*Exercise*:
All of the records below are to be output exactly; no image belongs in the result.

*Supplied records*:
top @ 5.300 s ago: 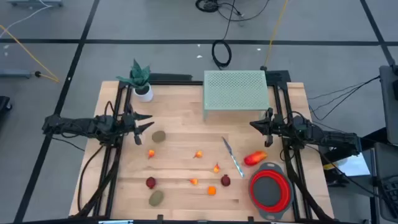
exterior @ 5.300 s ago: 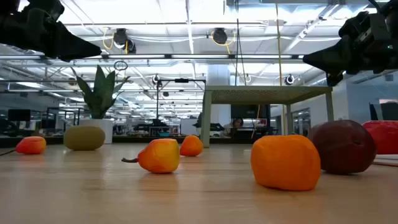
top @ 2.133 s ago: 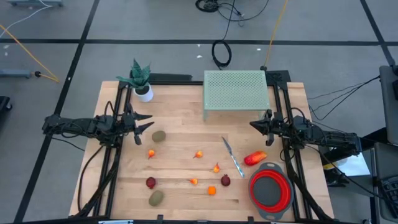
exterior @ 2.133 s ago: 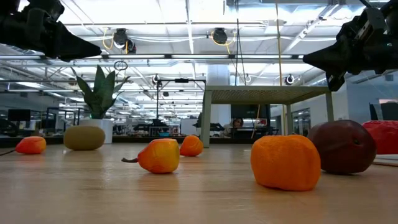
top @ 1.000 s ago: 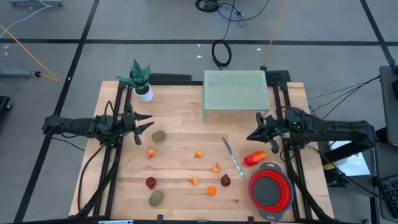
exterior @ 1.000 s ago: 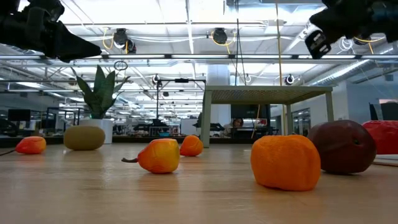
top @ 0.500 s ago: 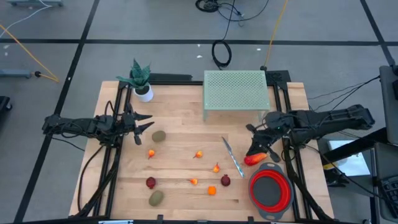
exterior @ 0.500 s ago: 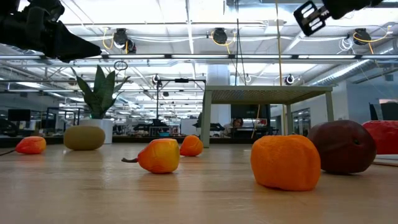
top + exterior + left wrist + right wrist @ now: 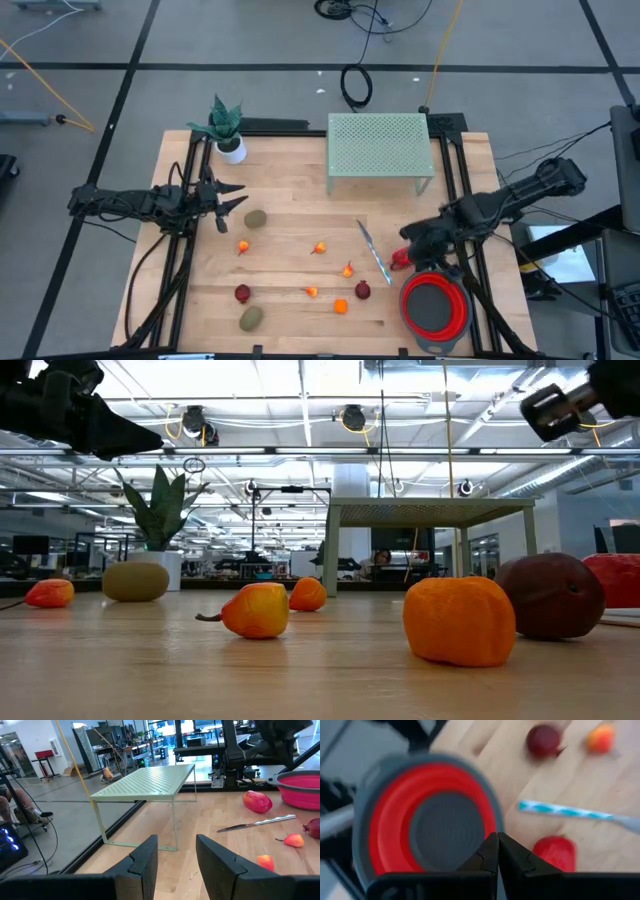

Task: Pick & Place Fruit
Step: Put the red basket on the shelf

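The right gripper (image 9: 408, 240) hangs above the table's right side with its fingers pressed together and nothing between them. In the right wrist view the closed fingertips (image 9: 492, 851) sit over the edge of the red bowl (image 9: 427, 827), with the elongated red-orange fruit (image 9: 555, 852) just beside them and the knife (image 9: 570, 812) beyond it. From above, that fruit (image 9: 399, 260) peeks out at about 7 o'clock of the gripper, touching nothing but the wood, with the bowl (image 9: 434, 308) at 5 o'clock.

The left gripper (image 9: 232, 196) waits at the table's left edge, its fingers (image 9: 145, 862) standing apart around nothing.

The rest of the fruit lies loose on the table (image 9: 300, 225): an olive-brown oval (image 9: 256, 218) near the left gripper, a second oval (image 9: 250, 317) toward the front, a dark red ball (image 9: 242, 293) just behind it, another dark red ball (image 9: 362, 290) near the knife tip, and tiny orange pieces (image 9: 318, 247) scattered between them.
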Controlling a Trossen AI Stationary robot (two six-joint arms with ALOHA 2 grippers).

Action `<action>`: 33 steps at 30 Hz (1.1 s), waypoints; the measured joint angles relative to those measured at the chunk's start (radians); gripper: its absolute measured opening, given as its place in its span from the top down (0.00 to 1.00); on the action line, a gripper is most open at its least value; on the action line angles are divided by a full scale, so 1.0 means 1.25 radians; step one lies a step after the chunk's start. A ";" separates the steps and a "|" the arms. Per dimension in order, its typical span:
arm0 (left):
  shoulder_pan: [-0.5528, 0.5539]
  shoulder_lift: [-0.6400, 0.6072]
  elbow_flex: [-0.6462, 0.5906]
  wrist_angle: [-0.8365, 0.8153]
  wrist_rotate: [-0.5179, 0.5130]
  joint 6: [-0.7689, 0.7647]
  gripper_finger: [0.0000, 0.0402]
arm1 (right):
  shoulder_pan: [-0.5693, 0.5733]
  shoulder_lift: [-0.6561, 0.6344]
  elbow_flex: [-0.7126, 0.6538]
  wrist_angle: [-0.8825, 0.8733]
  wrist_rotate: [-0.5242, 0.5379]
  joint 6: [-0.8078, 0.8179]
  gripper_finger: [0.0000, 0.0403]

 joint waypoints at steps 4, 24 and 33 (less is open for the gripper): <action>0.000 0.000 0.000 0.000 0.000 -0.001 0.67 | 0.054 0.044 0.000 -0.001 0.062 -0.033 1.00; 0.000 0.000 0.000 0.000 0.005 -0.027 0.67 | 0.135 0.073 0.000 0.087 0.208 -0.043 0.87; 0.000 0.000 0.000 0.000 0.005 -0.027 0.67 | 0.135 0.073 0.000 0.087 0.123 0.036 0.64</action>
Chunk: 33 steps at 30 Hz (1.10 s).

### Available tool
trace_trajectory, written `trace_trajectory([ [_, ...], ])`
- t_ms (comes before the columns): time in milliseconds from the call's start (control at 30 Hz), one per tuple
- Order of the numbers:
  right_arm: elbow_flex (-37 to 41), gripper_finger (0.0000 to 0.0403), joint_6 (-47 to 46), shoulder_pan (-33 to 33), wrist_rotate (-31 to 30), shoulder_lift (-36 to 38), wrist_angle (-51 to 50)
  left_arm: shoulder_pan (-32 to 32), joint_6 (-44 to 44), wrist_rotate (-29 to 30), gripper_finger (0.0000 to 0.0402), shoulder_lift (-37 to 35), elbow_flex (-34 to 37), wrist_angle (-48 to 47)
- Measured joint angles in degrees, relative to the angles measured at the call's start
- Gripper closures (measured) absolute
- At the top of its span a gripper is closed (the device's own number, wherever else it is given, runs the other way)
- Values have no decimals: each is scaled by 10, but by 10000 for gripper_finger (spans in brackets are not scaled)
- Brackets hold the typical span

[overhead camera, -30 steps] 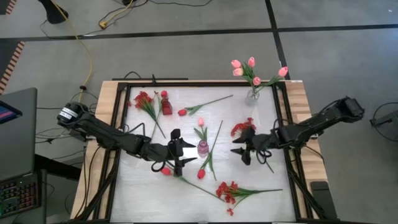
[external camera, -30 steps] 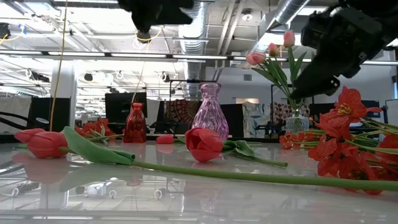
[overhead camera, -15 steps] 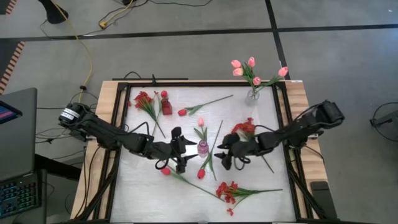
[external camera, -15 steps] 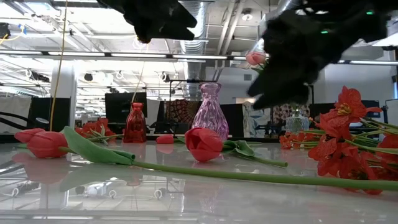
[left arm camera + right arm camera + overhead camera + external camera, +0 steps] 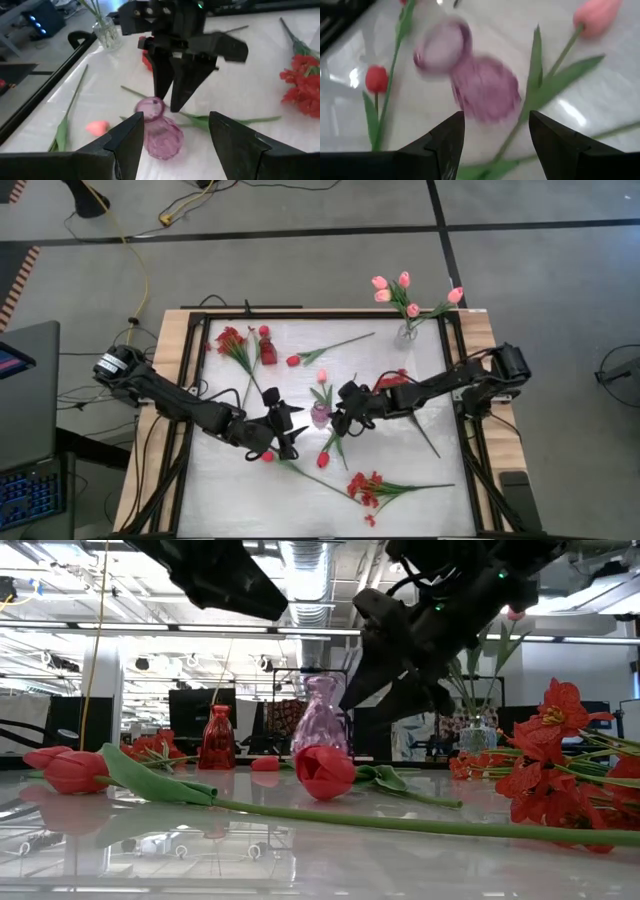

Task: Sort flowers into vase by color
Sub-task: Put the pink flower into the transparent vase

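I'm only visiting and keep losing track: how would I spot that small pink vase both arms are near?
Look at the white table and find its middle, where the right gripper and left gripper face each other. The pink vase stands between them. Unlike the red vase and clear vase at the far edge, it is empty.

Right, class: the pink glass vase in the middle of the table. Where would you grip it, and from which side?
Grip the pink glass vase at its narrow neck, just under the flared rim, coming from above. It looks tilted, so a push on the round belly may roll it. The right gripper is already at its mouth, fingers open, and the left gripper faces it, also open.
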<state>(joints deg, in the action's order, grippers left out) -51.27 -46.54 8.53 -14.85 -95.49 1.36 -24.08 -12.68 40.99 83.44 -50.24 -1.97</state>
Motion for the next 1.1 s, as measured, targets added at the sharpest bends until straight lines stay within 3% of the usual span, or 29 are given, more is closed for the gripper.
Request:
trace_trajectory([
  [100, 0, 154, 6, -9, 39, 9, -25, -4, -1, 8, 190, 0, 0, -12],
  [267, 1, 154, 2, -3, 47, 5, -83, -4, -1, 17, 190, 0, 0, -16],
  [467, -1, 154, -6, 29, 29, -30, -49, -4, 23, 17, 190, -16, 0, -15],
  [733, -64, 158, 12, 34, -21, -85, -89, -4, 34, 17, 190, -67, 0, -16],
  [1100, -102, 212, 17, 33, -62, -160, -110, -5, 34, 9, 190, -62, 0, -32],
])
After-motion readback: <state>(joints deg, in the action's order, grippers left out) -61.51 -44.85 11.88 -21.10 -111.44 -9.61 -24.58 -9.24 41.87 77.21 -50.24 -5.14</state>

*Exercise output*:
top @ 5.300 s ago: 
exterior @ 5.300 s ago: 
top @ 2.133 s ago: 
exterior @ 2.133 s ago: 
top @ 1.000 s ago: 
exterior @ 1.000 s ago: 
top @ 0.500 s ago: 
exterior @ 0.500 s ago: 
top + exterior + left wrist + right wrist @ now: 

Task: Pick & Place Fruit
Step: Put the red basket on the shelf

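The right gripper (image 9: 408, 240) hangs above the table's right side with its fingers pressed together and nothing between them. In the right wrist view the closed fingertips (image 9: 492, 851) sit over the edge of the red bowl (image 9: 427, 827), with the elongated red-orange fruit (image 9: 555, 852) just beside them and the knife (image 9: 570, 812) beyond it. From above, that fruit (image 9: 399, 260) peeks out at about 7 o'clock of the gripper, touching nothing but the wood, with the bowl (image 9: 434, 308) at 5 o'clock.

The left gripper (image 9: 232, 196) waits at the table's left edge, its fingers (image 9: 145, 862) standing apart around nothing.

The rest of the fruit lies loose on the table (image 9: 300, 225): an olive-brown oval (image 9: 256, 218) near the left gripper, a second oval (image 9: 250, 317) toward the front, a dark red ball (image 9: 242, 293) just behind it, another dark red ball (image 9: 362, 290) near the knife tip, and tiny orange pieces (image 9: 318, 247) scattered between them.
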Controlling a Trossen AI Stationary robot (two six-joint arms with ALOHA 2 grippers).

Action `<action>`: 33 steps at 30 Hz (1.1 s), waypoints; the measured joint angles relative to those measured at the chunk's start (radians); gripper: its absolute measured opening, given as its place in its span from the top down (0.00 to 1.00); on the action line, a gripper is most open at its least value; on the action line angles are divided by a full scale, so 1.0 means 1.25 radians; step one lies a step after the chunk's start. A ";" separates the steps and a "|" the arms. Per dimension in order, its typical span:
arm0 (left):
  shoulder_pan: [-0.5528, 0.5539]
  shoulder_lift: [-0.6400, 0.6072]
  elbow_flex: [-0.6462, 0.5906]
  wrist_angle: [-0.8365, 0.8153]
  wrist_rotate: [-0.5179, 0.5130]
  joint 6: [-0.7689, 0.7647]
  gripper_finger: [0.0000, 0.0402]
arm1 (right):
  shoulder_pan: [-0.5693, 0.5733]
  shoulder_lift: [-0.6561, 0.6344]
  elbow_flex: [-0.7126, 0.6538]
  wrist_angle: [-0.8825, 0.8733]
  wrist_rotate: [-0.5242, 0.5379]
  joint 6: [-0.8078, 0.8179]
  gripper_finger: [0.0000, 0.0403]

 joint waypoints at steps 4, 24 and 33 (less is open for the gripper): <action>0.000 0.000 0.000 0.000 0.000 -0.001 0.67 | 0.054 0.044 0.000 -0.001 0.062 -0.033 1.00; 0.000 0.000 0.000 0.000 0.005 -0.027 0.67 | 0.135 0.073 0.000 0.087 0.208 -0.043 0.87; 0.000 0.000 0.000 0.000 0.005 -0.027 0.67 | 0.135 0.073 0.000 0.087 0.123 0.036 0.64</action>
Chunk: 33 steps at 30 Hz (1.10 s).

### Available tool
trace_trajectory, written `trace_trajectory([ [_, ...], ])`
- t_ms (comes before the columns): time in milliseconds from the call's start (control at 30 Hz), one per tuple
- Order of the numbers:
  right_arm: elbow_flex (-37 to 41), gripper_finger (0.0000 to 0.0403), joint_6 (-47 to 46), shoulder_pan (-33 to 33), wrist_rotate (-31 to 30), shoulder_lift (-36 to 38), wrist_angle (-51 to 50)
  left_arm: shoulder_pan (-32 to 32), joint_6 (-44 to 44), wrist_rotate (-29 to 30), gripper_finger (0.0000 to 0.0402), shoulder_lift (-37 to 35), elbow_flex (-34 to 37), wrist_angle (-48 to 47)
- Measured joint angles in degrees, relative to the angles measured at the call's start
- Gripper closures (measured) absolute
- At the top of its span a gripper is closed (the device's own number, wherever else it is given, runs the other way)
- Values have no decimals: each is scaled by 10, but by 10000 for gripper_finger (spans in brackets are not scaled)
- Brackets hold the typical span

[overhead camera, -30 steps] 
[external camera, -30 steps] 
[overhead camera, -15 steps] 
[external camera, -15 steps] 
[left arm camera + right arm camera + overhead camera + external camera, +0 steps] 

Task: Sort flowers into vase by color
Sub-task: Put the pink flower into the transparent vase

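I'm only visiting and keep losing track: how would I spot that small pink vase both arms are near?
Look at the white table and find its middle, where the right gripper and left gripper face each other. The pink vase stands between them. Unlike the red vase and clear vase at the far edge, it is empty.

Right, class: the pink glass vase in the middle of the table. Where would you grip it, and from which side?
Grip the pink glass vase at its narrow neck, just under the flared rim, coming from above. It looks tilted, so a push on the round belly may roll it. The right gripper is already at its mouth, fingers open, and the left gripper faces it, also open.
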<state>(joints deg, in the action's order, grippers left out) -51.27 -46.54 8.53 -14.85 -95.49 1.36 -24.08 -12.68 40.99 83.44 -50.24 -1.97</state>
Motion for the next 1.1 s, as measured, targets added at the sharpest bends until straight lines stay within 3% of the usual span, or 29 are given, more is closed for the gripper.
Request:
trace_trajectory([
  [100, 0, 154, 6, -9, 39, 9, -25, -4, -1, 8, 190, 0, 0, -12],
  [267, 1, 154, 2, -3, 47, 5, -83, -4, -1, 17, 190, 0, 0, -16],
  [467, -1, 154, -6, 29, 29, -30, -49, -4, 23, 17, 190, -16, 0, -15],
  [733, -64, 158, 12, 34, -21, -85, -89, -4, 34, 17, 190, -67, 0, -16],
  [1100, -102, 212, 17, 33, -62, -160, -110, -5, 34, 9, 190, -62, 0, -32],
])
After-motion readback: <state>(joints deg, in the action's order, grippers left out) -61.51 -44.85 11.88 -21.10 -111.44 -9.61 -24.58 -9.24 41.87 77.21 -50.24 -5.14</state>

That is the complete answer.